Tiny salamanders could complicate Shasta Dam project
A trio of salamander species in Northern California could complicate a controversial $1.4 billion public works project to heighten the Shasta Dam, the state's largest reservoir.
The Los Angeles Times reports Wednesday that two environmental groups filed a federal lawsuit last month asking a judge to force the U.S. Fish and Wildlife Service to determine if Shasta salamanders should be protected under the Endangered Species Act.

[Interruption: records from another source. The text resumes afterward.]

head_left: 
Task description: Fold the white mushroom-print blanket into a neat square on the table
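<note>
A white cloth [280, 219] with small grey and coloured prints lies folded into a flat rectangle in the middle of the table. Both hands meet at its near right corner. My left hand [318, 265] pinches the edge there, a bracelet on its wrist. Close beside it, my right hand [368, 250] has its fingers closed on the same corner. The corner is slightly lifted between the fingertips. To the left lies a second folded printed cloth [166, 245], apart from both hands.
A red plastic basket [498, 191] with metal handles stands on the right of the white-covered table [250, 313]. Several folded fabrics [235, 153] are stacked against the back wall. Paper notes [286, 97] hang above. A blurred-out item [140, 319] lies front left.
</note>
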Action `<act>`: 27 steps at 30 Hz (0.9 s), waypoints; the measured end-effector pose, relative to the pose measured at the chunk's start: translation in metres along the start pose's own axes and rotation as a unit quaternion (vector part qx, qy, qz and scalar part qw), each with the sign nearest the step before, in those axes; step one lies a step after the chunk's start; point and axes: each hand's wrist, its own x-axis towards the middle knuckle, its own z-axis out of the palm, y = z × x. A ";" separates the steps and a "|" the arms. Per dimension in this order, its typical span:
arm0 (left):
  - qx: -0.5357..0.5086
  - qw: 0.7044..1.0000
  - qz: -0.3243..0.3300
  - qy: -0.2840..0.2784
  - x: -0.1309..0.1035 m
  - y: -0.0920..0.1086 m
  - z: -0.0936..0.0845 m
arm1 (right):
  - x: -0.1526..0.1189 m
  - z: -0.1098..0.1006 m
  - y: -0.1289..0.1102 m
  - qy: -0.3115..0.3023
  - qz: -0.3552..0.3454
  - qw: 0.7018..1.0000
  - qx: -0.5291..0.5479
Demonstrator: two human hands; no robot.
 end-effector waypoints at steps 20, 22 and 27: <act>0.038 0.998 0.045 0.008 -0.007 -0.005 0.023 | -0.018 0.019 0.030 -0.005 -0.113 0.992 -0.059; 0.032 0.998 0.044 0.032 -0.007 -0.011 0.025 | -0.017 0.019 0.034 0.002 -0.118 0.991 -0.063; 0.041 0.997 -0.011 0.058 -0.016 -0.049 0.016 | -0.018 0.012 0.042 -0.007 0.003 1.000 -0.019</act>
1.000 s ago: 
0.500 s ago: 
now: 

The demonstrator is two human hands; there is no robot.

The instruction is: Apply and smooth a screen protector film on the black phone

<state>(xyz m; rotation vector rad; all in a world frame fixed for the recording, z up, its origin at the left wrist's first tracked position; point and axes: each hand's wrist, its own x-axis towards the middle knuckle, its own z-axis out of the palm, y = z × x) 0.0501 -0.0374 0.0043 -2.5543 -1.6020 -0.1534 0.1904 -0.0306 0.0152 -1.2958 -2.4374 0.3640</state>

One of the groups, the Center for Biological Diversity, asked the wildlife service in 2012 to declare the salamanders endangered or threatened, but the agency has not made a decision, said Jenny Loda, an attorney for the group.
Environmentalists say the project would destroy the amphibians' habitat and put them at risk of extinction.
The lawsuit was prompted in part by the federal government's sudden momentum in efforts to raise the Shasta Dam nearly two stories.
The California Wild and Scenic Rivers Act, passed in 1972, prohibits the 602-foot structure from getting any taller. But the Trump administration is moving forward with the plan.
Congress approved $20 million in March to jump start the heightening project and the Bureau of Reclamation, the Interior Department division overseeing the plan, expects to award initial construction contracts in late 2019.
The Shasta salamander was considered one species until April, when scientists split it into three species based on DNA analysis—the Shasta salamander, the Samwel Shasta salamander and the Wintu Shasta salamander, Loda said.